Awas, Kenali dan Waspadai Flu Singapura: Penyakit Tangan, Kaki, dan Mulut yang Diderita Youtuber Pilot Vincent Raditya

Ilustrasi penderita flu Singapura. Foto:Canva

Gejala Flu Singapura

Gejala mulai muncul atau berkembang sekitar tiga hingga tujuh hari setelah awal infeksi, yang dikenal sebagai periode inkubasi. Secara umum, berikut beberapa gejala flu Singapura:

  • Demam
  • Kehilangan selera makan
  • Mudah marah dan rewel pada bayi atau balita
  • Sakit tenggorokan
  • Merasa tidak enak badan
  • Sariawan yang terasa menyakitkan di lidah, gusi dan bagian dalam pipi yang menjadi merah dan mengkilat
  • Ruam merah pada telapak tangan, telapak kaki dan terkadang bokong

Demam biasanya merupakan tanda pertama, diikuti nyeri tenggorokan, sakit menelan, sariawan, dan kadang-kadang lemas serta hilangnya nafsu makan. Hari pertama dan kedua setelah demam terjadi, flu singapura pada anak akan menyebabkan peradangan yang hebat di tenggorokan dan mukosa mulut.

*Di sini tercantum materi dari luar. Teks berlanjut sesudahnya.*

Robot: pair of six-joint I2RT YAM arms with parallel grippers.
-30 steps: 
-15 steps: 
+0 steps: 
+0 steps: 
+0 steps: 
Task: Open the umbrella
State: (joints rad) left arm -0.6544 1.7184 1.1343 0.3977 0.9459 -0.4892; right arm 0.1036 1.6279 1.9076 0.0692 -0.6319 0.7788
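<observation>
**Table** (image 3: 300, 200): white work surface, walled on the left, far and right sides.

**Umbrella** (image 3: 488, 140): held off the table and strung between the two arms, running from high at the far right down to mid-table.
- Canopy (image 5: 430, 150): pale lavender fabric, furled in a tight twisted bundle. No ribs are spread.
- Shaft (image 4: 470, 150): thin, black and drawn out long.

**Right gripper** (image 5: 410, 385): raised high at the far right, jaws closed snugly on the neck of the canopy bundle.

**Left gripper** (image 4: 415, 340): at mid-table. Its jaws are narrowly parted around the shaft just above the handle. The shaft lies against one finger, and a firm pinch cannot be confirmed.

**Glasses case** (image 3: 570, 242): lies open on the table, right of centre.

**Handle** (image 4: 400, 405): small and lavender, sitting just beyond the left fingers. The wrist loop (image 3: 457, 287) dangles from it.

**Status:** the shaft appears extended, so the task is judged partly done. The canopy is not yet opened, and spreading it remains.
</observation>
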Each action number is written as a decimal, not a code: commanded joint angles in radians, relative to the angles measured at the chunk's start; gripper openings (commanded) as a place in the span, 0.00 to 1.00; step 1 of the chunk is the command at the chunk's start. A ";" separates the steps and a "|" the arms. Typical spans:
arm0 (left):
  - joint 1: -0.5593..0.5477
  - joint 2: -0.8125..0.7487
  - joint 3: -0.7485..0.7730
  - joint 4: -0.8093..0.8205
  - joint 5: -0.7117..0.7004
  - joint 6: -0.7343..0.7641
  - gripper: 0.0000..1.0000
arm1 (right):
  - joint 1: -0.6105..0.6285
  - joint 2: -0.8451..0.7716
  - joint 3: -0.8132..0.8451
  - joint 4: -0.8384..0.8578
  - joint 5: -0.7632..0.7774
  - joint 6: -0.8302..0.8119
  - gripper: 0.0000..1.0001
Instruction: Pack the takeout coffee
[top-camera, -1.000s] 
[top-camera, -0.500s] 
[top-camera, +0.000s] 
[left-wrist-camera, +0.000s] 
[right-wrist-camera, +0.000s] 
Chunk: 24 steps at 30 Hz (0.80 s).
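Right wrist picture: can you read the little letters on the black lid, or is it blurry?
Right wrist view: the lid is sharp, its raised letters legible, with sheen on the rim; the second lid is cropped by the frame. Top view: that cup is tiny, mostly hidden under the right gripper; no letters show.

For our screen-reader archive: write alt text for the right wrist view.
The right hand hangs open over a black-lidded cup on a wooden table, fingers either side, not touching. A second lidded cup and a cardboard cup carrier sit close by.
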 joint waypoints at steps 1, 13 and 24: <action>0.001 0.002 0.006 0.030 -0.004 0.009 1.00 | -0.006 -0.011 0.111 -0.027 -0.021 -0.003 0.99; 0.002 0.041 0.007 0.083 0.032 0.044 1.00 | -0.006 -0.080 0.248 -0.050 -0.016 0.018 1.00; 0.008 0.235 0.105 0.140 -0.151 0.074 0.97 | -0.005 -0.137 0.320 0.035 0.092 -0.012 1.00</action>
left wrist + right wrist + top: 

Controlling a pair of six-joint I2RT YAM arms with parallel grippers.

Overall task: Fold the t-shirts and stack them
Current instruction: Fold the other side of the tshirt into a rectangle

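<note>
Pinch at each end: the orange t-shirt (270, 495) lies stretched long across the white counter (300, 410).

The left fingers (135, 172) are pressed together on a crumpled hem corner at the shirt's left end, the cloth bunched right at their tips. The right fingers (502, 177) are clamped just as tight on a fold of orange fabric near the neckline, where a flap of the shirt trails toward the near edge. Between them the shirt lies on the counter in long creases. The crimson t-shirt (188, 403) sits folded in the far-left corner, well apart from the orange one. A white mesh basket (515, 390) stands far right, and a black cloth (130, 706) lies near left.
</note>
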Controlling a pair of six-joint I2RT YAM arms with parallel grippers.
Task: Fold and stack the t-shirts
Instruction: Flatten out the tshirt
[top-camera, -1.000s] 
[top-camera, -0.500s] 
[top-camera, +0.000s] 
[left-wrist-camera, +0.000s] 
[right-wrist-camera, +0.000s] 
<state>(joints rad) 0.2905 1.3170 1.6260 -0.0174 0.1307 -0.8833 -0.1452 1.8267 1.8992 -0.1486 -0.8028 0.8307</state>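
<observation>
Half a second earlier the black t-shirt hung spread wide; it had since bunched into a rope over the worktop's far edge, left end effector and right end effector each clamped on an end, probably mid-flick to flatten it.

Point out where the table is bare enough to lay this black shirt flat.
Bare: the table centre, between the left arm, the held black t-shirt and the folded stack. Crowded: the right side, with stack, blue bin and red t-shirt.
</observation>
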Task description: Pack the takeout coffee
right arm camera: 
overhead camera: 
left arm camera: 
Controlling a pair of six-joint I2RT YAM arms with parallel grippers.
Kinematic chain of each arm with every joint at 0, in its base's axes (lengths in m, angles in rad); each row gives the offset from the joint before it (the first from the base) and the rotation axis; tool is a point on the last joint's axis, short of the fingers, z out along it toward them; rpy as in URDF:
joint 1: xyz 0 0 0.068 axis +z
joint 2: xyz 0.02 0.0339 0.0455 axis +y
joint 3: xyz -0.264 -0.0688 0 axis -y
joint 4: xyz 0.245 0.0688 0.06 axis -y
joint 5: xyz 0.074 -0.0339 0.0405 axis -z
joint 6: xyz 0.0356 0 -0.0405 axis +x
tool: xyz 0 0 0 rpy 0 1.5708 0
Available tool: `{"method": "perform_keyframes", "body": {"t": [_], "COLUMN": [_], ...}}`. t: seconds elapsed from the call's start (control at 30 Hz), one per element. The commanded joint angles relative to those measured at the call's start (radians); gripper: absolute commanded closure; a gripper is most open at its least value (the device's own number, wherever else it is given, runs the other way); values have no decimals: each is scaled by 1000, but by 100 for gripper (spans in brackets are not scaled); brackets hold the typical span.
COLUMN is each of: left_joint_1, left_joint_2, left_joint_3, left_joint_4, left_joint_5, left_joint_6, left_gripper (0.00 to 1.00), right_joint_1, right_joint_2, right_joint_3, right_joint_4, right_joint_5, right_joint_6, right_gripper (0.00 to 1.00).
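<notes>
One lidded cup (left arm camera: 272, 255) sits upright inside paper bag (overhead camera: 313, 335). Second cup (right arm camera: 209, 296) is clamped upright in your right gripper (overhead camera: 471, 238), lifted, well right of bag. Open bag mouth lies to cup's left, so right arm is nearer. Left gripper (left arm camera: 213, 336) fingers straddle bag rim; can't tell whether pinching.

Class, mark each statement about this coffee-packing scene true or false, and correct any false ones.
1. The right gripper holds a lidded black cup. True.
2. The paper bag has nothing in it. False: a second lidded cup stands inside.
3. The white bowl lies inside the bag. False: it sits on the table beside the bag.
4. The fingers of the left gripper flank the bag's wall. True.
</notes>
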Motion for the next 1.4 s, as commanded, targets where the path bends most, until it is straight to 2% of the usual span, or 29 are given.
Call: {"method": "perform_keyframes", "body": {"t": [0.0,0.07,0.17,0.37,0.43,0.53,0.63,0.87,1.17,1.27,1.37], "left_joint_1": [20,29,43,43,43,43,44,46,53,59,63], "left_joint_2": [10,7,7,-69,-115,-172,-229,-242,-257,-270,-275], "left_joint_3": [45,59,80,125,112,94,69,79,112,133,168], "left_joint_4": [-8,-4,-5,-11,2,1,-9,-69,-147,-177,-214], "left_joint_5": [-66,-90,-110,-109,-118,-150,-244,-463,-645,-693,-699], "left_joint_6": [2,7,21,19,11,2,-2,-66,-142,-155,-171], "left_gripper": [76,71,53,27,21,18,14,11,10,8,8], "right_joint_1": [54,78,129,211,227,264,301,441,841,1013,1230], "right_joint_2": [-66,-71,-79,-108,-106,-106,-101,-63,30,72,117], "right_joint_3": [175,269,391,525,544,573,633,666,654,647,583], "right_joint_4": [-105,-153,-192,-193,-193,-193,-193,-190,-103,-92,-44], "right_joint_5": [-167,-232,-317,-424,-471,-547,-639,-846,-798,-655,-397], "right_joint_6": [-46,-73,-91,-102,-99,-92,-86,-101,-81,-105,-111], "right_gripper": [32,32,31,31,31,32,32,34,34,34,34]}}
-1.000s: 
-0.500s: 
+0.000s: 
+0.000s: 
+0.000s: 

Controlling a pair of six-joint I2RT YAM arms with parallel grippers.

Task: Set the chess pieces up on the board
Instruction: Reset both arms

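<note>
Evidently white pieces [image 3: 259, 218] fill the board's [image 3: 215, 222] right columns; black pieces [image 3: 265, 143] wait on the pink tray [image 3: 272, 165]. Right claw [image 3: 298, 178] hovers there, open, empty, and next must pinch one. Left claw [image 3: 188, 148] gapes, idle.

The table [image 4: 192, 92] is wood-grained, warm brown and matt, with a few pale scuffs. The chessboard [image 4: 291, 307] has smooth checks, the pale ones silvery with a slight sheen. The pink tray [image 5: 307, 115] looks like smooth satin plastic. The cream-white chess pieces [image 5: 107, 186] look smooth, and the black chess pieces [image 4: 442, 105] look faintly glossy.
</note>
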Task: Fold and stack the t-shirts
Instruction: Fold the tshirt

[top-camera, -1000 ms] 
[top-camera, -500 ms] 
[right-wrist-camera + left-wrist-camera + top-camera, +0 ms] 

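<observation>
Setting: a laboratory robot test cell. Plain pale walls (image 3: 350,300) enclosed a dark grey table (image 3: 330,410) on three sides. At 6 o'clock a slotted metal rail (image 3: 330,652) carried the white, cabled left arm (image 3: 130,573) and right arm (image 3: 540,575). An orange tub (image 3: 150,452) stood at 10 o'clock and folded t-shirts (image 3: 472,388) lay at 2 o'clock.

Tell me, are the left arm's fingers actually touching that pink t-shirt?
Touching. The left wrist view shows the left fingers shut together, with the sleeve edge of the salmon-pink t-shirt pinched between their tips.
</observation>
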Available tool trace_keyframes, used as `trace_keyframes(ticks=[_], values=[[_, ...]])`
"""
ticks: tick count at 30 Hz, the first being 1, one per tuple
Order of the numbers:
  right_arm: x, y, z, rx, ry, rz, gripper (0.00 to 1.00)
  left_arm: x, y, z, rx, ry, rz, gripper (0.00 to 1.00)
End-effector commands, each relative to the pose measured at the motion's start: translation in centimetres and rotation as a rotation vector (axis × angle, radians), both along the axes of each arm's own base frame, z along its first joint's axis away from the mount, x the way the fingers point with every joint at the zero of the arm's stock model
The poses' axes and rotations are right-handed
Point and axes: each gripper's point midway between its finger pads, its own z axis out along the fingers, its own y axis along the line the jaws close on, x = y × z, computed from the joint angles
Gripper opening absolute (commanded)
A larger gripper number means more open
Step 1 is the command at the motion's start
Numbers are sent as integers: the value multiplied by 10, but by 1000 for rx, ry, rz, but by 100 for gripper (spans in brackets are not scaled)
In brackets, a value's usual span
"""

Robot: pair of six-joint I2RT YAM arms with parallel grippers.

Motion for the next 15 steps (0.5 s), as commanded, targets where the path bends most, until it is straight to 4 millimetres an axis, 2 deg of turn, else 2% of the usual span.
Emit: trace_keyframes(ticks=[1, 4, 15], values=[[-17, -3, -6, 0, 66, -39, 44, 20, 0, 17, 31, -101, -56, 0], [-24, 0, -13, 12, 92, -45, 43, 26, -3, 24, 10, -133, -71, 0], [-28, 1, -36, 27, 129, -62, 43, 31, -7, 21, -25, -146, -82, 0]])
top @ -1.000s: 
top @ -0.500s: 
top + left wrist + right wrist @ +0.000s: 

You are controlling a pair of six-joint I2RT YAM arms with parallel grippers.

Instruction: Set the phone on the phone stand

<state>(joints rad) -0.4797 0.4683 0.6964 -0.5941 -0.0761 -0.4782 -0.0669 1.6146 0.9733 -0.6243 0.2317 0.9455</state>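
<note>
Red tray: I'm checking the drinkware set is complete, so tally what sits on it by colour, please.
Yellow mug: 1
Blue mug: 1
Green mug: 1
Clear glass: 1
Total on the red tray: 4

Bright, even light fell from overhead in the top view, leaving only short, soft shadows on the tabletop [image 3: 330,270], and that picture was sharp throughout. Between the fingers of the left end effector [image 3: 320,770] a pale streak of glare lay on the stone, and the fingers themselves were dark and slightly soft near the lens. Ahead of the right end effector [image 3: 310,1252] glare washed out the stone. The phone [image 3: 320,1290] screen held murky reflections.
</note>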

Selain di tangan, kaki, dan bokong, bintil-bintil kemerahan juga dapat muncul di lipatan paha, siku dan lutut, yang dapat terjadi satu sampai dua hari kemudian. Kemerahan di kulit dimulai dengan bercak merah datar, yang nantinya berubah menjadi warna mengkilat yang tampak dalam satu sampai dua hari. Kemerahan yang tampak pada telapak tangan maupun telapak kaki biasanya tidak terasa gatal.

Bacaan Lainnya

Komplikasi Flu Singapura

Komplikasi yang paling sering terjadi dari flu Singapura adalah dehidrasi, karena luka di mulut dan tenggorokan menyebabkan kesulitan minum dan menelan. Meski penyakit yang tergolong ringan, namun suatu bentuk coxsackievirus yang langka dan kadang-kadang serius dapat menyerang otak dan menyebabkan komplikasi berikut:

  • Meningitis 

Adalah infeksi radang selaput (meningen) dan cairan serebrospinal yang mengelilingi otak dan sumsum tulang belakang.

  • Radang Otak

Merupakan peradangan otak yang disebabkan oleh virus. Penyakit ini termasuk parah dan berpotensi mengancam jiwa.

Pencegahan Flu Singapura

Penderita flu Singapura dapat dengan mudah menularkan virusnya pada tujuh hari pertama. Setelah gejala mereda, virus masih bisa bertahan dalam tubuh penderita selama beberapa hari hingga beberapa minggu, dan dapat menyebar melalui tinja atau ludah. Beberapa cara yang bisa dilakukan untuk pencegahan, di antaranya:

  • Hindari mencium anak yang sedang menderita flu Singapura.
  • Ajari anak untuk tidak berbagi peralatan makan atau minum dengan orang lain.
  • Jika terinfeksi, istirahatkan anak Anda di rumah untuk sementara waktu hingga kondisinya benar-benar pulih. Ini untuk mencegah penyakit menular ke orang lain.
  • Bersihkan area-area yang dicurigai terkontaminasi virus (peralatan makan, meja, pakaian, dan sprei) dengan menggunakan air dan sabun.
  • Biasakan anak untuk menjaga kebersihan diri seperti rutin mencuci tangan khususnya setelah BAB. Hal ini penting dilakukan karena anak-anak di bawah usia 10 tahun rawan tertular penyakit.

Kapan Harus Ke Dokter?

Flu Singapura adalah penyakit ringan yang tidak memerlukan perawatan spesifik, dan biasanya hanya menyebabkan demam selama beberapa hari dan gejalanya akan hilang dalam dua minggu. Namun, jika luka pada mulut atau sakit tenggorokan membuat anak kesulitan untuk makan dan minum selama beberapa hari atau semakin memburuk, segera ke dokter untuk mendapatkan pengobatan yang tepat.